In a keytar solo he moved so far up the pitch until it was the most obnoxious distorted broken digital screech, which he played while jumping side to side. An older woman in front of me stuck her fingers in her ears in some of the more abrasive synthesizer moments, then looked at garden beds on facebook marketplace on her phone.

But the crowd were there for it and went along every moment of the way. People are interested in experimental, weird and strange artwork if they are taken there by someone they trust. There’s an idea that has spread that art/media needs to be palatable to have mass appeal, but I think audiences just need to be assured that they’re in safe hands.

I am new to jazz. Before late last year Head Hunters was the only jazz album I listened to regularly, and have only gone to see it live a handful of times.

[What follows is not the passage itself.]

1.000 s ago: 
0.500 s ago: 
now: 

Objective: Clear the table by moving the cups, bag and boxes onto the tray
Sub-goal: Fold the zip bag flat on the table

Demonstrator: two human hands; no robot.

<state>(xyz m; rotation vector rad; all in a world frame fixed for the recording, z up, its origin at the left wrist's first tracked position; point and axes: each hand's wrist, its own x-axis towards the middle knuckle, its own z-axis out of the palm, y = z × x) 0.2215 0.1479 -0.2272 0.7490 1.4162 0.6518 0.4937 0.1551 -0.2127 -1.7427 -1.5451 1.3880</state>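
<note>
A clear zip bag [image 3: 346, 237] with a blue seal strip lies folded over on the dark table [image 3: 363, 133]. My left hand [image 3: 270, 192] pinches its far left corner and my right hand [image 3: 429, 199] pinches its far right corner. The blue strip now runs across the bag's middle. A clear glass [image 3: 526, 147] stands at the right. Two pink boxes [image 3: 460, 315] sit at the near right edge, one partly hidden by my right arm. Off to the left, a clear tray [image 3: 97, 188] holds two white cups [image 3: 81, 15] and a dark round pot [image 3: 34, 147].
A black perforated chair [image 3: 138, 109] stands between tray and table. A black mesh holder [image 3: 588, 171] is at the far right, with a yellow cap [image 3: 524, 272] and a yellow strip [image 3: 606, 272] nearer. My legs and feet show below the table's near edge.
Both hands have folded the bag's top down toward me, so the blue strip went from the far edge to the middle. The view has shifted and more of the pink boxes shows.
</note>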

I understand like performance often involves solos of a certain length before coming back together for a refrain. Even knowing this, it felt like Herbie Hancock gave a spotlight to each member of his band. It did not feel like the performers in the band were doing Herbie Hancock style solos, they were fully themselves, and had Herbie’s full support to be themselves. Terrance Blanchard, the trumpet player, was a highlight.

I couldn’t help but think after leaving how much more fulfilling it must be to be able to perform your music in a way that allows flexibility and creativity and continued collaboration and invention than it must be for all the other artists touring off the back of their decades old careers.

It was the most expensive concert I have ever bought tickets for at $150 a ticket for the cheapest seats. The seats we got were right next to the sound desk, and while far from the stage were in an optimal sound position.

When I justified the cost to myself and others I have said that he is 84 years old, and that this will probably be the last time he will come to New Zealand. But I now take that back, after seeing him perform last night, I really believe he will not stop performing or touring as long as he lives, and he has a lot of life left in him. I reckon he’s probably going to be back and I’d happily pay double what I did to see him again.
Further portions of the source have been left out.